-- TASK STATEMENT --
Scan the records for the word "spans". Return each line where it is found.

Dataset items
=== Begin Enclosure ===
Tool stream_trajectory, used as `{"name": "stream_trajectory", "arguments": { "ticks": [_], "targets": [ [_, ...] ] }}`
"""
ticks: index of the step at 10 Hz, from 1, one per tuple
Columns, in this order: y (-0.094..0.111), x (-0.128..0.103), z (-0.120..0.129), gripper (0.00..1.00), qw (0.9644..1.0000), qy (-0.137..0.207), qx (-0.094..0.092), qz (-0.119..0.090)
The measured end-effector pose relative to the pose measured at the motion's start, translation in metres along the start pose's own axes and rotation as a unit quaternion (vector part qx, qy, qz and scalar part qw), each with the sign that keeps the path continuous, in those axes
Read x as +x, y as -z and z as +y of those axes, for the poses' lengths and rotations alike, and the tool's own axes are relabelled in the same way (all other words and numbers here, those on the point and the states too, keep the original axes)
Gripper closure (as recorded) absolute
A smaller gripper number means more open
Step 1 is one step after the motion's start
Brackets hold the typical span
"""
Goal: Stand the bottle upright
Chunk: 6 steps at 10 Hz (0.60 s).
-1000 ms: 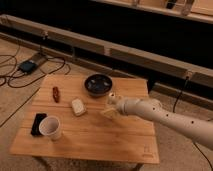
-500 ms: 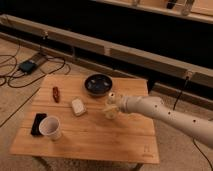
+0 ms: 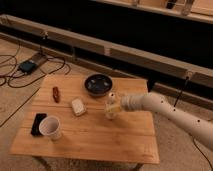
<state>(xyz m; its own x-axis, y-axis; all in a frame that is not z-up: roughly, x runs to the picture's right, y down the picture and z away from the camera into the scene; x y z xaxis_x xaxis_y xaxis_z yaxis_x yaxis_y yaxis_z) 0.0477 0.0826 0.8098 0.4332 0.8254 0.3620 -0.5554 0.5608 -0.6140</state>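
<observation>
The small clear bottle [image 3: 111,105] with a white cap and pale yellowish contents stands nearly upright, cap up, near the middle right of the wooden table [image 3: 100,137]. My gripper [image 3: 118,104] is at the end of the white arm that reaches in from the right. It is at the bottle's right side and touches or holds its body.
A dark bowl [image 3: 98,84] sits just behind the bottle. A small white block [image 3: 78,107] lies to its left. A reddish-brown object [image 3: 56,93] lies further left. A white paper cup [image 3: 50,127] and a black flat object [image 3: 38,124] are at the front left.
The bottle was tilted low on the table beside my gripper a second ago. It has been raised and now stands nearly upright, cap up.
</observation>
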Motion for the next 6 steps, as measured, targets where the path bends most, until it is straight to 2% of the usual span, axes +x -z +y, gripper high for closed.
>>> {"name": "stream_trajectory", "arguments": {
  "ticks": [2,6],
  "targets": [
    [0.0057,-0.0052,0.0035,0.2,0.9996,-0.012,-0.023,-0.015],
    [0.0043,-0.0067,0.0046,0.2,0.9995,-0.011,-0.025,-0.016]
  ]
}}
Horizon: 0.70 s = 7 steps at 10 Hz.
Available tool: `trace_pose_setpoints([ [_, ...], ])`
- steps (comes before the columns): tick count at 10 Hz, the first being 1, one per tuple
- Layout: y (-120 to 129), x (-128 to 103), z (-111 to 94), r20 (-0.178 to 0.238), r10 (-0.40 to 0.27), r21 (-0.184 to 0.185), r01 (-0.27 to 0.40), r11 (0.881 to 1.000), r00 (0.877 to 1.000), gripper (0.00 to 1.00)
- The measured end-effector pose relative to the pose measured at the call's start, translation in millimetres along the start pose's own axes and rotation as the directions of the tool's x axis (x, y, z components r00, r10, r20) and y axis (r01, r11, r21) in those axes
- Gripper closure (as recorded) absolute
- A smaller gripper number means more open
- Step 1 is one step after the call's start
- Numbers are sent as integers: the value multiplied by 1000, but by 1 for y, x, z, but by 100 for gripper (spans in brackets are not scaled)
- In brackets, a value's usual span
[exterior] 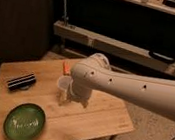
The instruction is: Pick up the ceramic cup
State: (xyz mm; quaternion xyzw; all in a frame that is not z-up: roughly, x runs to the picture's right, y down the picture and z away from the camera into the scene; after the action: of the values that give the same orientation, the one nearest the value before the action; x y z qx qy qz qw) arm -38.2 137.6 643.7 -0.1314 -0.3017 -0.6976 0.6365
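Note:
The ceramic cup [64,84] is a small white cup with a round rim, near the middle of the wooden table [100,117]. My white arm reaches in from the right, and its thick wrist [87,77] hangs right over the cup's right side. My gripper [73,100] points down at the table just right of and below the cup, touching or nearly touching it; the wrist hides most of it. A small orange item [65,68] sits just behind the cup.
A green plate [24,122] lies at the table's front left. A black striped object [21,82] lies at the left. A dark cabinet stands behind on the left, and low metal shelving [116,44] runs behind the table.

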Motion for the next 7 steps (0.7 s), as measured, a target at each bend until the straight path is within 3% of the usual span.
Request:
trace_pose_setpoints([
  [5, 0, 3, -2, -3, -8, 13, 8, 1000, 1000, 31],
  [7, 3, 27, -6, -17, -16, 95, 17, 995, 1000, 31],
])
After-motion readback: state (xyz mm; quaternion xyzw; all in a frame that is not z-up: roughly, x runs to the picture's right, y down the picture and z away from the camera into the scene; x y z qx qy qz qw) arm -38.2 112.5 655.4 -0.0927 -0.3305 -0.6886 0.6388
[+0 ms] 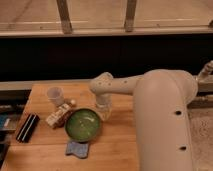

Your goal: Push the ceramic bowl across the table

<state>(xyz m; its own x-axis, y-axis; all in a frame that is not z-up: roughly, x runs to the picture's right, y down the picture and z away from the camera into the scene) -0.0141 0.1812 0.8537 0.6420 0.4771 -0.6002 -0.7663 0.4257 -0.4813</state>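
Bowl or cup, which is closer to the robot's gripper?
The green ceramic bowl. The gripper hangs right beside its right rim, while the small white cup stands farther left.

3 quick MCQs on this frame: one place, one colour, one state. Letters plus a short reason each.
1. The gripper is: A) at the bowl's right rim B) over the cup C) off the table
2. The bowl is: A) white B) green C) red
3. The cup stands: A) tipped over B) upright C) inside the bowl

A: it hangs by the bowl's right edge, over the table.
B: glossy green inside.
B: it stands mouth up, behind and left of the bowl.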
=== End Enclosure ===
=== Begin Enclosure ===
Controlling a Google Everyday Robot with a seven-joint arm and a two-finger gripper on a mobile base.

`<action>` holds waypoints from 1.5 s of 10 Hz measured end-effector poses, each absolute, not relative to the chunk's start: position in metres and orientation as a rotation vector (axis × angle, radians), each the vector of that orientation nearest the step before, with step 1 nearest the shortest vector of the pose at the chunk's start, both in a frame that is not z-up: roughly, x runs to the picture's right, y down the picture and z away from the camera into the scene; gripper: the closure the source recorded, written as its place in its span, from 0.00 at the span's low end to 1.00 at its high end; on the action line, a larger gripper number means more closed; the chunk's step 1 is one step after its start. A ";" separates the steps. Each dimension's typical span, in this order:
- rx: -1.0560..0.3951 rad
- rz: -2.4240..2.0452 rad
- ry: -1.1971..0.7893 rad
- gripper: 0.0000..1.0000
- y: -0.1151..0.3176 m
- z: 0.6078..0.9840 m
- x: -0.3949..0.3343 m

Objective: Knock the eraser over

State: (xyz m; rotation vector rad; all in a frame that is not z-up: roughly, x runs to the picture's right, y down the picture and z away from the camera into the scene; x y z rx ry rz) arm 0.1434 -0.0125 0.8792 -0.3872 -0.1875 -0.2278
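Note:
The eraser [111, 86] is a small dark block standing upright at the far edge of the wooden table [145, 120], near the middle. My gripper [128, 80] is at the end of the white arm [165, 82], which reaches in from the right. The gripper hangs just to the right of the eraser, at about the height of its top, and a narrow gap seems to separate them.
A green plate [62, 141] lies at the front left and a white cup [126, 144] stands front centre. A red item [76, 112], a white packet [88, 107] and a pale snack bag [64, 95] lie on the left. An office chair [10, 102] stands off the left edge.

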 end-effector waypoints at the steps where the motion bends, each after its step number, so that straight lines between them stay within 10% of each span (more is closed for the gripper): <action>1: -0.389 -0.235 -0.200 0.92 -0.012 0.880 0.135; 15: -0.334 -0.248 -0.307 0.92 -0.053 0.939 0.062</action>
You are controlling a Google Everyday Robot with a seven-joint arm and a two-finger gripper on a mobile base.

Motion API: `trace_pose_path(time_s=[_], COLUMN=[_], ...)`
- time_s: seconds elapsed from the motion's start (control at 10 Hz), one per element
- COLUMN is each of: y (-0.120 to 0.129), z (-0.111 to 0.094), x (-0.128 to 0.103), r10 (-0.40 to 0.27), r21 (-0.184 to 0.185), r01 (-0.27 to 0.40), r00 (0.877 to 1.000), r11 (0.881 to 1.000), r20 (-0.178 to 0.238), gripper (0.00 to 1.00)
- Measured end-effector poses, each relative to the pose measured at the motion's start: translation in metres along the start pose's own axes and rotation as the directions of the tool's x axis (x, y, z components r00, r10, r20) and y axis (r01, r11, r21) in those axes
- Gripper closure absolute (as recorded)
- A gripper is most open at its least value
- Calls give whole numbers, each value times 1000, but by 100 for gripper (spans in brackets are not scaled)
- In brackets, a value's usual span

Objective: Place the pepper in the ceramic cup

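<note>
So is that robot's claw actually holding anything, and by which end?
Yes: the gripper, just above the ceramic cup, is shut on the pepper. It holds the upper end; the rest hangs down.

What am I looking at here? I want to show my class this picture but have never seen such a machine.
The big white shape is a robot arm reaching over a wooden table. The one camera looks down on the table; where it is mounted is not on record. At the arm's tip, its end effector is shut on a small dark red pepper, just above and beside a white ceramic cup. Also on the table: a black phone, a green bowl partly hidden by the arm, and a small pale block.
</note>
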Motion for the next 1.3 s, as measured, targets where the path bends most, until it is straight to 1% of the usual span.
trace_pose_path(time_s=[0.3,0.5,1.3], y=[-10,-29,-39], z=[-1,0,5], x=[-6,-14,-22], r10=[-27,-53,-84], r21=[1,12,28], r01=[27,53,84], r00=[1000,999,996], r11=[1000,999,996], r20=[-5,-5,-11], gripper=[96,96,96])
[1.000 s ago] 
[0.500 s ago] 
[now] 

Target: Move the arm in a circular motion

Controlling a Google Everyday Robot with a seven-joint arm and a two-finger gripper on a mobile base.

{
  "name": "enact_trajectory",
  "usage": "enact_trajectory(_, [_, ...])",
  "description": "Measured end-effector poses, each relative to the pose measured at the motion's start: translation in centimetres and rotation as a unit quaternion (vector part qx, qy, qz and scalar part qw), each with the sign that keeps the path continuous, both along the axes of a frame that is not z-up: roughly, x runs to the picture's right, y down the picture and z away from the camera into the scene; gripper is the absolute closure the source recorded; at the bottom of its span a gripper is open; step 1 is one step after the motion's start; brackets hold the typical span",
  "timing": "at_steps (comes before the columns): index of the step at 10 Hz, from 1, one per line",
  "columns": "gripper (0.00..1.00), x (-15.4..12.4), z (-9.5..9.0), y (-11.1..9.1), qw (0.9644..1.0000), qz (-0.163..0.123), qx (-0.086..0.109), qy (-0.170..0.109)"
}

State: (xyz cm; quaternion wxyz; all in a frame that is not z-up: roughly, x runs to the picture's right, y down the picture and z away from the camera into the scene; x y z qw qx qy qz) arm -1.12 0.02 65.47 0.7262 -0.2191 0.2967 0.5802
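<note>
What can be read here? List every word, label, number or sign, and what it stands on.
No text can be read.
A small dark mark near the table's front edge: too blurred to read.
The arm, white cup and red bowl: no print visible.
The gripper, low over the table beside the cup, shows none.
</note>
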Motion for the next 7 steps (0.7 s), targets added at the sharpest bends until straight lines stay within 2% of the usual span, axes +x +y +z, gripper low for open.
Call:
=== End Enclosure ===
-- FINAL ANSWER --
- Numbers are sent as integers: the value multiplied by 1000, but by 1 for y, x, z, but by 100 for gripper (spans in brackets are not scaled)
- Calls give whole numbers, each value times 1000, but by 100 for gripper (spans in brackets are not scaled)

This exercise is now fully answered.